■ Task requirements: Among the entries below, one line contains "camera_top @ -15" and another contains "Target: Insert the". Transcribe those two lines and every line between them, exactly.

■ Material for this exercise:
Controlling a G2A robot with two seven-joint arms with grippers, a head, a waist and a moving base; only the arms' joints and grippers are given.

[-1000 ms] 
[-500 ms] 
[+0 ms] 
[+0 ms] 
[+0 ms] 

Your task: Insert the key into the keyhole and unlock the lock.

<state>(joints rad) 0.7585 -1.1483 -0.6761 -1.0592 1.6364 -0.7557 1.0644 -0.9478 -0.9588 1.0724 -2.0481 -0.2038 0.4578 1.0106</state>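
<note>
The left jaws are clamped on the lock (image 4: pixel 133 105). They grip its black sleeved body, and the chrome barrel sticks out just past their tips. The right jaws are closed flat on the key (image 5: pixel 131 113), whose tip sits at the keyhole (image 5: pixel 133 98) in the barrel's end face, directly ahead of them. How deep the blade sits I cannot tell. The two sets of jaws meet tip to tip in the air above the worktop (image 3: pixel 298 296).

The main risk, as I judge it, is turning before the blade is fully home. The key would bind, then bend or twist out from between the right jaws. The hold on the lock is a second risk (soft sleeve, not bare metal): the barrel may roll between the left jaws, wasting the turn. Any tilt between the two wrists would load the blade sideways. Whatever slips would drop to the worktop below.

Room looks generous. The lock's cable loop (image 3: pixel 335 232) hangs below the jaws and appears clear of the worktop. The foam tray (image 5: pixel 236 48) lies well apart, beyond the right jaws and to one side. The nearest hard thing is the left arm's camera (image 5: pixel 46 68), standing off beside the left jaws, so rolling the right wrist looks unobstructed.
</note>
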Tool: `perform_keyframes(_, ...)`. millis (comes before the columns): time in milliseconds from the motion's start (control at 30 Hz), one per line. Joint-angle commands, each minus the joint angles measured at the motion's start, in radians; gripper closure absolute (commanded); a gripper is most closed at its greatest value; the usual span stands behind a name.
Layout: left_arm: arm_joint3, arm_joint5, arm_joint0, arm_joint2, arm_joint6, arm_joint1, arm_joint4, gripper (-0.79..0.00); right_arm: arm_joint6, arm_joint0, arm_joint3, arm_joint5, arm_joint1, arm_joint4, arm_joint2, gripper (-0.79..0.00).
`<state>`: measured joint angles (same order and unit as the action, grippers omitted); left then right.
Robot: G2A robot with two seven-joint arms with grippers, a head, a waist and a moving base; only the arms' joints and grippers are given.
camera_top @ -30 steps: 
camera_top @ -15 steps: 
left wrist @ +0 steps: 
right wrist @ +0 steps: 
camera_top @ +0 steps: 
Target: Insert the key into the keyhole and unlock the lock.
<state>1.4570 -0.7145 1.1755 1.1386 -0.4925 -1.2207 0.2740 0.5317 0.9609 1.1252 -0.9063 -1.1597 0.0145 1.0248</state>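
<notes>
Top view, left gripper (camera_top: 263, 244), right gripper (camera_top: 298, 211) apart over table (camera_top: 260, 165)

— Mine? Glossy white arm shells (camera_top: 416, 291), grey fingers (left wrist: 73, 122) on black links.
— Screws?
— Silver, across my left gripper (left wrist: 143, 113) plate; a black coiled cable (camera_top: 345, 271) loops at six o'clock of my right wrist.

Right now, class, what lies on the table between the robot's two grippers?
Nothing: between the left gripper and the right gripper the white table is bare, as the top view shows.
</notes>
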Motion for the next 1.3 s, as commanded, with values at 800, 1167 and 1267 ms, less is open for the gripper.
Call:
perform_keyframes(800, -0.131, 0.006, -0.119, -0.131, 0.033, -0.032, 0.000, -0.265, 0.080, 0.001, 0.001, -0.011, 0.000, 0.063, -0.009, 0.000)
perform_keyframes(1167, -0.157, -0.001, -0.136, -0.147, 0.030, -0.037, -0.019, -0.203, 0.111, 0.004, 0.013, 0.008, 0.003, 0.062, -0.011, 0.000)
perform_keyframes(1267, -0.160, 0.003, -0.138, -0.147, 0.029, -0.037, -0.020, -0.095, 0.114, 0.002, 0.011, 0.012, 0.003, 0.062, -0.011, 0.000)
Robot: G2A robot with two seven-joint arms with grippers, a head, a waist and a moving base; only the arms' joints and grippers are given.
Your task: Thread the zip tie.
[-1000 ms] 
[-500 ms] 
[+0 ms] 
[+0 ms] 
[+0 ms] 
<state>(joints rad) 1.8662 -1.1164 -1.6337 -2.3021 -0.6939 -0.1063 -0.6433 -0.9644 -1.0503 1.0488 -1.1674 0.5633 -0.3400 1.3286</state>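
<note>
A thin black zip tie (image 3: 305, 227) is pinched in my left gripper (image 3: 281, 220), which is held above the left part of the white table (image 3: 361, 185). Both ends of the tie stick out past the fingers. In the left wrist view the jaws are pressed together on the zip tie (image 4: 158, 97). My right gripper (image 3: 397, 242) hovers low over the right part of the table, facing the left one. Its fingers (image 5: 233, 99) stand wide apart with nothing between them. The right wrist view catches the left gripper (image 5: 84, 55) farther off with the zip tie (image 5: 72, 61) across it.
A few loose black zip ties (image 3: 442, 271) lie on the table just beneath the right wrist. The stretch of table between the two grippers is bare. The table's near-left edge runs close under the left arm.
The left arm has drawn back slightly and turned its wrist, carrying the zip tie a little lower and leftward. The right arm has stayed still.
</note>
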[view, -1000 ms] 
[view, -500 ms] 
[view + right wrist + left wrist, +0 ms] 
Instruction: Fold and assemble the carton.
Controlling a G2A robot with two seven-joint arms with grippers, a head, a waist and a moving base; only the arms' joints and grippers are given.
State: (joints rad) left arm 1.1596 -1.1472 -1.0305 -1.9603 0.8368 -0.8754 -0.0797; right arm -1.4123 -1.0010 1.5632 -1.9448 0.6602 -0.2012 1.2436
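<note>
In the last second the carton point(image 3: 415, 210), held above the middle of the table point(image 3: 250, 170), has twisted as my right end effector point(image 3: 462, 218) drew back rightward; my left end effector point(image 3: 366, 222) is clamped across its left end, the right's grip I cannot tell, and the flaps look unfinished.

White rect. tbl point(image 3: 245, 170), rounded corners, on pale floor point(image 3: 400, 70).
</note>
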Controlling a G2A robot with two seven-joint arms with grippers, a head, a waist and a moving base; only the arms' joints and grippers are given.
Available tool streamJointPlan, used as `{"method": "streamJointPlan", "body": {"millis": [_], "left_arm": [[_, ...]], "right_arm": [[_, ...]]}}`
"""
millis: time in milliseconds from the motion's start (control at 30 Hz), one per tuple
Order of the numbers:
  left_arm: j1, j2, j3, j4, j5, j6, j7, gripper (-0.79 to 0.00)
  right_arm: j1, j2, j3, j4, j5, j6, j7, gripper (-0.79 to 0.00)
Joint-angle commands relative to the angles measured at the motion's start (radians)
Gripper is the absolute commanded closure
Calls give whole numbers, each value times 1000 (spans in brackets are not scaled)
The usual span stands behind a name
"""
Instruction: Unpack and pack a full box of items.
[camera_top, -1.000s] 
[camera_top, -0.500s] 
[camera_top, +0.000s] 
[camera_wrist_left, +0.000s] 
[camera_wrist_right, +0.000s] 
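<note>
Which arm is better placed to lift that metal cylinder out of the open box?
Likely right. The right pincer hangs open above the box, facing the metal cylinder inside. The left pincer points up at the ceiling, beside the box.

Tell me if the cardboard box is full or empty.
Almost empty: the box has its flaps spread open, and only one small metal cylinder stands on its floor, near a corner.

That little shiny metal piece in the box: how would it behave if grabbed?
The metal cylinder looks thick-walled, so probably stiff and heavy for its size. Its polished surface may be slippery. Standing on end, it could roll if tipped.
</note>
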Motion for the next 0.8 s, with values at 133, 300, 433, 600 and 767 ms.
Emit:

■ Answer box:
camera_top @ -15 steps: 
left wrist @ +0 steps: 
right wrist @ +0 steps: 
camera_top @ +0 steps: 
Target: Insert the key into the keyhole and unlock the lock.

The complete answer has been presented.